Microvisor imposes no other restrictions on a notification buffer. The application may use one buffer or many: each center targets one buffer, but that buffer can be shared among notification centers. Many applications will be able to make do with a single notification center targeting one buffer. However many buffers your application allocates, each one can be any size from 32 bytes upwards — though any notification buffer’s size must be a multiple of 16 bytes, of course.

Reading notifications

The application should maintain per buffer read pointers that references where the next notification to be read from a given buffer is located. Microvisor doesn’t provide read pointers; this is the responsibility of the application. Because the application may choose to defer reading notifications, Microvisor provides a protocol that allows the application to detect when it has reached the end of a sequence of notifications. Each notification has a four-byte event_type field, and Microvisor zeros this field in the space after the notification it has just written. When the application reads a notification of type zero, it knows it has now read all currently available notifications.

Buffer overruns

If the application doesn’t read a notification in its interrupt service routine, or the interrupt is ignored — i.e., it is masked, has too low a priority, or has been disabled — there is a risk that the notification center’s write pointer will overtakes the application’s read pointer: a buffer overrun. The application can detect this, if it wishes, by zeroing the event_type of notifications as they are read, and on each interrupt checking that the entry prior to the read pointer has been zeroed.

One write pointer per buffer

Microvisor maintains a single write pointer for each unique buffer reference supplied by the application during notification center setup. When it is passed a buffer pointer, it checks if that buffer is already in use. If it is, Microvisor uses the pre-existing write pointer to ensure that notifications from action A don’t overwrite those from action B.

So if the application has multiple notification centers sharing a single buffer, and therefore provides the same pointer and buffer size through multiple notification configurations, Microvisor will maintain a single write pointer to that buffer.


Each notification has the following 16-byte structure:

struct MvNotification { 
  uint64_t microseconds;
  enum MvEventType event_type;
  uint32_t tag; 

The value of microseconds is the value of the system’s monotonic microsecond counter when the notification was written.
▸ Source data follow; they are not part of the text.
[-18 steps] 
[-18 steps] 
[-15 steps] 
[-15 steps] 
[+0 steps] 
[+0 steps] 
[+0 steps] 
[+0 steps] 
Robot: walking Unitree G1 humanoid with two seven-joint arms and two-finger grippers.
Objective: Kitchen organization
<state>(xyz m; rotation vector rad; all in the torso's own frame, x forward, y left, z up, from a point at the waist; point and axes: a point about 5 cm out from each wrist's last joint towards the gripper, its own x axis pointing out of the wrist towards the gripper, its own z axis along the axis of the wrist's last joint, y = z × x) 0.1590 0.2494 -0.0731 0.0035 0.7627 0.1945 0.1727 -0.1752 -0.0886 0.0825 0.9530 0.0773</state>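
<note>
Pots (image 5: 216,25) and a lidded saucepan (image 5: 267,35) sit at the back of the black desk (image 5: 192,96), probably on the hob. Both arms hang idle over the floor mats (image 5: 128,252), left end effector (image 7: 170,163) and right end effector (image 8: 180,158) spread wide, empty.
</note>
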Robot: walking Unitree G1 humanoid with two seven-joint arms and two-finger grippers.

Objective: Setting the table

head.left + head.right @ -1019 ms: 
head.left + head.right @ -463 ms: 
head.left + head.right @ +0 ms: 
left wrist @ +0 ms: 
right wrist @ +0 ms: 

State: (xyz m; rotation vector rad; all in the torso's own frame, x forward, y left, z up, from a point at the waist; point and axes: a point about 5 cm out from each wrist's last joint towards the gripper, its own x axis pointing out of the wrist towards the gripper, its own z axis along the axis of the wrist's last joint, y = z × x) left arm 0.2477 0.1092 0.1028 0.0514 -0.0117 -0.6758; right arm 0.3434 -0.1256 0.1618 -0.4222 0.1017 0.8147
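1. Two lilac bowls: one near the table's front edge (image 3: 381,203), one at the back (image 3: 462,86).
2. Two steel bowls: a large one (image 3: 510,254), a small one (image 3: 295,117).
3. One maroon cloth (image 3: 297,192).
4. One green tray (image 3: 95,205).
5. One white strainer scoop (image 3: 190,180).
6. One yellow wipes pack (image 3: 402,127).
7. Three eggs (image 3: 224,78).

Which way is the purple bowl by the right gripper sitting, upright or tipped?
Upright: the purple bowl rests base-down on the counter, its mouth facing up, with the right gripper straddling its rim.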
Use this to measure and assess the duration of key operations.

The event_type field indicates what event or action caused the notification to be issued, useful especially if your application uses a single buffer for a range of event types. Your code can check if this value is zero when it is iterating over a number of notifications: an event_type of zero indicates it has now read all the currently available notifications, and its read pointer is placed ready for the next notification to be posted. It can also be used to detect buffer overruns. The available event types are listed under each system call that initiates notifications.

The value of tag will match the tag set during the call that triggered the dispatch of the notification.


To help applications keep track of which notification was the result of what specific action, an application can provide a tag whenever it calls an System function which will result in notifications being dispatched

A tag is an arbitrary 32-bit value, which can be a pointer, a reference to an object, an index in a table, or whatever the application chooses.

The tag is set when the application requests an operation that may issue notifications. Microvisor makes no use of tags itself: it stores them at registration, and the center includes it in any relevant notifications it dispatches subsequently.

Tags are tied to operations or events, so even if a notification center is dispatching notifications for a variety of operations, notifications will always include the correct tag.